Goal of the exercise: Write down the listing again exactly as it appears below, without its pictures.
------ Collected material
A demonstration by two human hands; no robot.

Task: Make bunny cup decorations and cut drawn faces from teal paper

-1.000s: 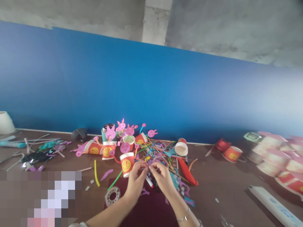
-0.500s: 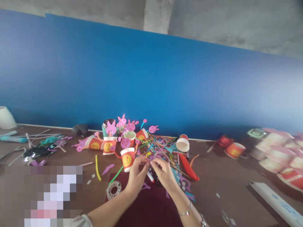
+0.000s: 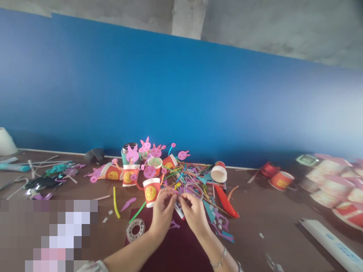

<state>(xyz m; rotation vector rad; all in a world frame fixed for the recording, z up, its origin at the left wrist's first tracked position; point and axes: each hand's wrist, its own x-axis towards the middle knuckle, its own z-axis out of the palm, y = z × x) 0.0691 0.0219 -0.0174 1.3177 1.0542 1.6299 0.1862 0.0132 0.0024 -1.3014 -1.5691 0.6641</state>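
Delicately, L hand (image 3: pixel 163 207) pinches a small pink piece (image 3: pixel 176 192), lower ctr. of frame; R hand (image 3: pixel 194 210), fingertips bunched just beside, hold unclear. Prob. light, bendy, easily creased; best gripped by edges.

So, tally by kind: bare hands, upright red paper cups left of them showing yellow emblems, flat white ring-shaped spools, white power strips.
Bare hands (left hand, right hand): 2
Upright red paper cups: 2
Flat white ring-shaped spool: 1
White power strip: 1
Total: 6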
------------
Output of the task:
A demonstration by two human hands; no robot.

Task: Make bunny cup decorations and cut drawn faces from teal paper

-1.000s: 
-0.500s: 
+0.000s: 

<state>(xyz m; rotation vector rad; all in a world frame fixed for the recording, z up, its origin at the left wrist's first tracked position; point and axes: each hand's wrist, its own x-axis towards the middle knuckle, its own z-axis out of the palm, y = z × x) 0.0691 0.0219 -0.0174 1.3177 1.0542 1.6299 0.1862 0.0132 0.0024 -1.3014 -1.5691 0.6641</state>
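Delicately, L hand (image 3: pixel 163 207) pinches a small pink piece (image 3: pixel 176 192), lower ctr. of frame; R hand (image 3: pixel 194 210), fingertips bunched just beside, hold unclear. Prob. light, bendy, easily creased; best gripped by edges.

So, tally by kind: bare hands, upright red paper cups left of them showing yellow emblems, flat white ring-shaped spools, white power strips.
Bare hands (left hand, right hand): 2
Upright red paper cups: 2
Flat white ring-shaped spool: 1
White power strip: 1
Total: 6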

The exercise is complete.